» **Required action**:
Quote exactly and only this range of lines in the data below: the line that holds "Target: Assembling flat" to the line that holds "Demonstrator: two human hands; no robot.", both included.

Start of Block

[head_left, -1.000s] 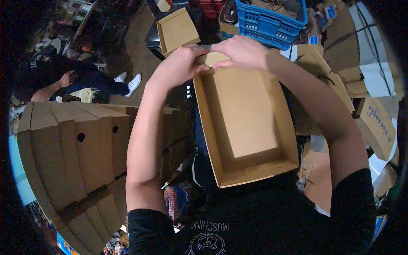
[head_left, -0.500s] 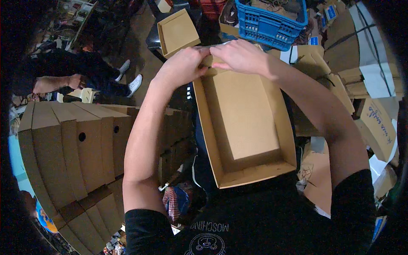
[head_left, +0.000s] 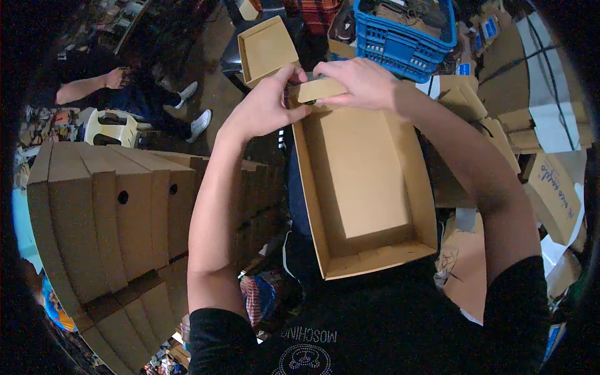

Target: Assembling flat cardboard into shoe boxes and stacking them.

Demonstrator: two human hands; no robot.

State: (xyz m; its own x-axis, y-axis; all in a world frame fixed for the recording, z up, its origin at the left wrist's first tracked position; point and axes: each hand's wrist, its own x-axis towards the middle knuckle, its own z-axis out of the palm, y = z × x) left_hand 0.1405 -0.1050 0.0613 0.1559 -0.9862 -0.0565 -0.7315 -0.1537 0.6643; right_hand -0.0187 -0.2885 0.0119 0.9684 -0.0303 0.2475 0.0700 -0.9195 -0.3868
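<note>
An open, shallow brown cardboard box (head_left: 362,175) rests on my lap, its long side pointing away from me. At its far end a narrow cardboard flap (head_left: 320,90) sticks up, tilted. My right hand (head_left: 359,84) pinches that flap, thumb on the near side and fingers over the top. My left hand (head_left: 265,103) is at the far left corner of the box, thumb inside the wall and fingers curled round outside; part of its fingertips is hidden behind the corner.
A smaller open cardboard box (head_left: 267,51) sits on a dark chair beyond. Stacked brown boxes (head_left: 119,212) fill the left, a blue plastic crate (head_left: 406,40) the far right. Flattened cardboard (head_left: 462,262) lies at the right. Another person's hand (head_left: 116,78) shows at far left, near a cream stool (head_left: 111,131).
The flap at the far end now stands up between my hands. My left hand has loosened and shifted slightly left and down; the right hand has turned with the flap.
</note>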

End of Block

» **Response to this task**:
Target: Assembling flat cardboard into shoe boxes and stacking them.

Demonstrator: two human hands; no robot.

This response is done.